● REQUIRED WORK
Would you please transcribe, exactly as written, the lines of the entries below starting at the one that holds "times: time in" and ending at the one that holds "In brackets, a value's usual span", both included?
** Opening MATERIAL FOR THIS EXERCISE block **
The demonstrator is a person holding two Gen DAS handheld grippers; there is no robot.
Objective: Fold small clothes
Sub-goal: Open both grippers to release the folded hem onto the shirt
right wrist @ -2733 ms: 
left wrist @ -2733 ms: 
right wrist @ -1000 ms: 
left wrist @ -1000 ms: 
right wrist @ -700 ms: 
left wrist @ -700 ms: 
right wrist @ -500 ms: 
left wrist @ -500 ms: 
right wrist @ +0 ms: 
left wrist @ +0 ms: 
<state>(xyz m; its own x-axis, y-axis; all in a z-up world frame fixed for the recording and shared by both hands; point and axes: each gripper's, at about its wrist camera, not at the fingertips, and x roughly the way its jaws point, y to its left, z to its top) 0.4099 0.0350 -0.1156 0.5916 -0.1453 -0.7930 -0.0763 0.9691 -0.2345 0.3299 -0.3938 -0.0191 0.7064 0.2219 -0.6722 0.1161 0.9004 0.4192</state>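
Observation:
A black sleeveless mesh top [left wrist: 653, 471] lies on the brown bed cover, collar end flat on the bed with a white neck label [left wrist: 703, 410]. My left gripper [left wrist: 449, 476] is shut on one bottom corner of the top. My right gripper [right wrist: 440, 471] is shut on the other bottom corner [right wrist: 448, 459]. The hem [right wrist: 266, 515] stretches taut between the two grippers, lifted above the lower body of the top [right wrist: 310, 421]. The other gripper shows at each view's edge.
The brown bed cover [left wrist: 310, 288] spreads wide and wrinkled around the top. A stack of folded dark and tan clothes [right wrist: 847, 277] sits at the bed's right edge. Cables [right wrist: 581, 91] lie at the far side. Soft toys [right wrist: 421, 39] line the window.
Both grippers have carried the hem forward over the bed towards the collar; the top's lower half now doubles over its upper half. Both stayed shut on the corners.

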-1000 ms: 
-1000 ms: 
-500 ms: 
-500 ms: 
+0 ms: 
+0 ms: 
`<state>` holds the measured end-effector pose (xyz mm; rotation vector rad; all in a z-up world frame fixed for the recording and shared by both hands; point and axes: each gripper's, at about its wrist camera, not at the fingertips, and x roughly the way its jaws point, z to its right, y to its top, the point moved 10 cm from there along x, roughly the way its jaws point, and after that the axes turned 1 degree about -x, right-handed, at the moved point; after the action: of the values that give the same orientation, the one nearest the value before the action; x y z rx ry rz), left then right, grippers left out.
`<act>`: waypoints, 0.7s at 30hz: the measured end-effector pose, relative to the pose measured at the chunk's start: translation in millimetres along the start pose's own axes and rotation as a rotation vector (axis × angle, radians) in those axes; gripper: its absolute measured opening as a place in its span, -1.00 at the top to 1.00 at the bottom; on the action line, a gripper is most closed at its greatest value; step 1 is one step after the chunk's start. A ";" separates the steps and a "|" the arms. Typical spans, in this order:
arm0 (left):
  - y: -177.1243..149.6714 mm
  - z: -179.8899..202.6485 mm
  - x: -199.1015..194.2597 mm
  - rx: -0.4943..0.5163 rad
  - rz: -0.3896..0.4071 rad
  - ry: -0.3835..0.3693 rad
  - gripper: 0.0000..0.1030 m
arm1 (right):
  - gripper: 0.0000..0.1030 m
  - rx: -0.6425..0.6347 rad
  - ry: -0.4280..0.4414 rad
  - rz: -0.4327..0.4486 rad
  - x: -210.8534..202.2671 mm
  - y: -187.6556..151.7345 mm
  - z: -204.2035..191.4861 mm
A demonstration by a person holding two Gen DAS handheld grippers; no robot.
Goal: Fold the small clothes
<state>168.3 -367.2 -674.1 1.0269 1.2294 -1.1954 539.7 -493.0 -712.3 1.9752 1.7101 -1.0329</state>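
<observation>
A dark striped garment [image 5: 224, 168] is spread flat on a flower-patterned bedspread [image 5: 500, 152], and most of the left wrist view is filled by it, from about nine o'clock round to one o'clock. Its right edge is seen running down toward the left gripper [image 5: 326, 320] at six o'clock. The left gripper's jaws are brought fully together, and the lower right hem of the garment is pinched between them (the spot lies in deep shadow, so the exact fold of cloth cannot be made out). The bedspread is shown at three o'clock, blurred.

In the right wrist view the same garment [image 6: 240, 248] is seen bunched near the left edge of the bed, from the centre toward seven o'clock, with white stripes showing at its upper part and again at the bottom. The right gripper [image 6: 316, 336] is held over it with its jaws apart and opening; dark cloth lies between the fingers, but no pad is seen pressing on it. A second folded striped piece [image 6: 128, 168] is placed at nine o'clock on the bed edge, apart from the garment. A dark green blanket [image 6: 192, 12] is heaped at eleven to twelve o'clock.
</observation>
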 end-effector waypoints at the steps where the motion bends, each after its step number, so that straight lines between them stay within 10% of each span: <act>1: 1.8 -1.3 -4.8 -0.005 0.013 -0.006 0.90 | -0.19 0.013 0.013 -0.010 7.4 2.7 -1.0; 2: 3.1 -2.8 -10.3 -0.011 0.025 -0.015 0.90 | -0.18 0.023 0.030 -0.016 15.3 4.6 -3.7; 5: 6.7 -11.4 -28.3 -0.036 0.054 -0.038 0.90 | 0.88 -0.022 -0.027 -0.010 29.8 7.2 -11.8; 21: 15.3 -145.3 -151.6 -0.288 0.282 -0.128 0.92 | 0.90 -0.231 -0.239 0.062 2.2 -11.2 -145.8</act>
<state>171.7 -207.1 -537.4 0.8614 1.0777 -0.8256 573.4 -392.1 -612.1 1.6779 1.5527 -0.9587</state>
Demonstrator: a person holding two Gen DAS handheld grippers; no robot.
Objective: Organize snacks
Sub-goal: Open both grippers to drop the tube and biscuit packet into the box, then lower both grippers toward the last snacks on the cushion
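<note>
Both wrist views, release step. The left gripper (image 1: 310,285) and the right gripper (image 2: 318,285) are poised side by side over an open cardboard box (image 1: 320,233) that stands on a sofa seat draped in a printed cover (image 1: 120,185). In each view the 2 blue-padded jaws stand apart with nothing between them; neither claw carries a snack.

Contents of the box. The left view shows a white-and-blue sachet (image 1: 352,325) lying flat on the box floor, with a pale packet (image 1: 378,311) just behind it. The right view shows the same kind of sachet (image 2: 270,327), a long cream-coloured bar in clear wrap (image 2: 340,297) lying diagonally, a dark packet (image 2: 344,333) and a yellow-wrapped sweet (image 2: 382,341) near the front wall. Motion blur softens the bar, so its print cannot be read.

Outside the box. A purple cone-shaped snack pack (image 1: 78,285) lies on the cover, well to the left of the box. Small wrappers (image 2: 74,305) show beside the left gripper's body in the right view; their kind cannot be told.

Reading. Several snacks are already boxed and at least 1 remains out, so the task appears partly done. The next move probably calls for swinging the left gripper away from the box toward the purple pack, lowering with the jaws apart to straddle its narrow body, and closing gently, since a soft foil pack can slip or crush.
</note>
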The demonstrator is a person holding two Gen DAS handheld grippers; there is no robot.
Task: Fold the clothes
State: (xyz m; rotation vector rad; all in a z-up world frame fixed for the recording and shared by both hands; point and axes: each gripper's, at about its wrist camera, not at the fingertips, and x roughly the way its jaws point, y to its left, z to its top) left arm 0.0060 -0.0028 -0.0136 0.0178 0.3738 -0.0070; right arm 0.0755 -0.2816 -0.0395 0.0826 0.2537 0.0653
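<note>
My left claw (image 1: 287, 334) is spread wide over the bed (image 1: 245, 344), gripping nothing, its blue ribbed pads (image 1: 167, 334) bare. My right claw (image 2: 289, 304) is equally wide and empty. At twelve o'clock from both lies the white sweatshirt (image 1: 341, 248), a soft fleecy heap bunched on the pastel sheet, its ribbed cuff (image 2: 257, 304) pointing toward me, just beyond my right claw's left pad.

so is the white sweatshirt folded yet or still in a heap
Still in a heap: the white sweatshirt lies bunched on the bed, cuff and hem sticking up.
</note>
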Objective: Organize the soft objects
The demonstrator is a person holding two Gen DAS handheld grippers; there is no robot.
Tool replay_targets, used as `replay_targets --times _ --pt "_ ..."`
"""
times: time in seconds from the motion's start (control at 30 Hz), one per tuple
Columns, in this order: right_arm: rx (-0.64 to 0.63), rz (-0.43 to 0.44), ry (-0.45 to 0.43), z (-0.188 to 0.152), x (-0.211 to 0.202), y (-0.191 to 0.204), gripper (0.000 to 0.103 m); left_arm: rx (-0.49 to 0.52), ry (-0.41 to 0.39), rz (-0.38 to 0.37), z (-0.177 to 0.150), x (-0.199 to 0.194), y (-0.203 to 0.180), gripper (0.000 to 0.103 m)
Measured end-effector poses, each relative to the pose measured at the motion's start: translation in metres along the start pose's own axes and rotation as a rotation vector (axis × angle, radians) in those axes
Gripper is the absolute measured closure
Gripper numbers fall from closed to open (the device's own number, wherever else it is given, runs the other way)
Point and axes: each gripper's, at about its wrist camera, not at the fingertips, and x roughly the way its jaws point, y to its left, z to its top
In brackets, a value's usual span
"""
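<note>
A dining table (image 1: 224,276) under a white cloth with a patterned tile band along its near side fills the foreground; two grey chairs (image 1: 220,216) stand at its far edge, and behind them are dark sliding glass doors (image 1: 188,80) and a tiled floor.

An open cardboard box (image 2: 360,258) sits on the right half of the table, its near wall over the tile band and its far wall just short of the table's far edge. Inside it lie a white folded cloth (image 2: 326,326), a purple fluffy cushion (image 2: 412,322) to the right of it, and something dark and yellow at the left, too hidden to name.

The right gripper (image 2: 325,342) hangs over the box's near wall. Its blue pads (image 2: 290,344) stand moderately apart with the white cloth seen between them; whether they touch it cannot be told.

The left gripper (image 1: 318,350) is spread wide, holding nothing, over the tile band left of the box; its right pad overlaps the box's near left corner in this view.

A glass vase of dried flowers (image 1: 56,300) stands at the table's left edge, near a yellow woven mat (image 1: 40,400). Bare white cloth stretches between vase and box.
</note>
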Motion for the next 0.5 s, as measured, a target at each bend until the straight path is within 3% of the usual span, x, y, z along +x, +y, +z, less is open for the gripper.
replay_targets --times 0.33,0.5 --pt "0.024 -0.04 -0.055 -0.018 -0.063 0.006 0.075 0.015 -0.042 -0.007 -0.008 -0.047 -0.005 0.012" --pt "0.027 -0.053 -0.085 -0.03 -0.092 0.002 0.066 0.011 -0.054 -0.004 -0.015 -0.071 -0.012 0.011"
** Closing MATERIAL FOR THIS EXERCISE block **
● OUTPUT OF THE EXERCISE
times: time in seconds from the motion's start (control at 30 Hz), one per tuple
Columns, in this order: right_arm: rx (-0.64 to 0.63), rz (-0.43 to 0.44), ry (-0.45 to 0.43), z (-0.188 to 0.152), x (-0.211 to 0.202), y (-0.191 to 0.204), gripper (0.000 to 0.103 m); left_arm: rx (-0.49 to 0.52), ry (-0.41 to 0.39), rz (-0.38 to 0.37), z (-0.177 to 0.150), x (-0.199 to 0.194), y (-0.203 to 0.180), gripper (0.000 to 0.103 m)
Measured end-effector poses, each relative to the pose measured at the motion's start: translation in metres along the start pose's own axes and rotation as a rotation vector (axis × angle, radians) in those axes
Gripper is the absolute measured closure
Gripper numbers fall from closed to open (the device's own number, wherever else it is given, runs the other way)
Point and axes: each gripper's, at about its wrist camera, not at the fingertips, and x roughly the way its jaws point, y to its left, z to its top
In brackets, a value's usual span

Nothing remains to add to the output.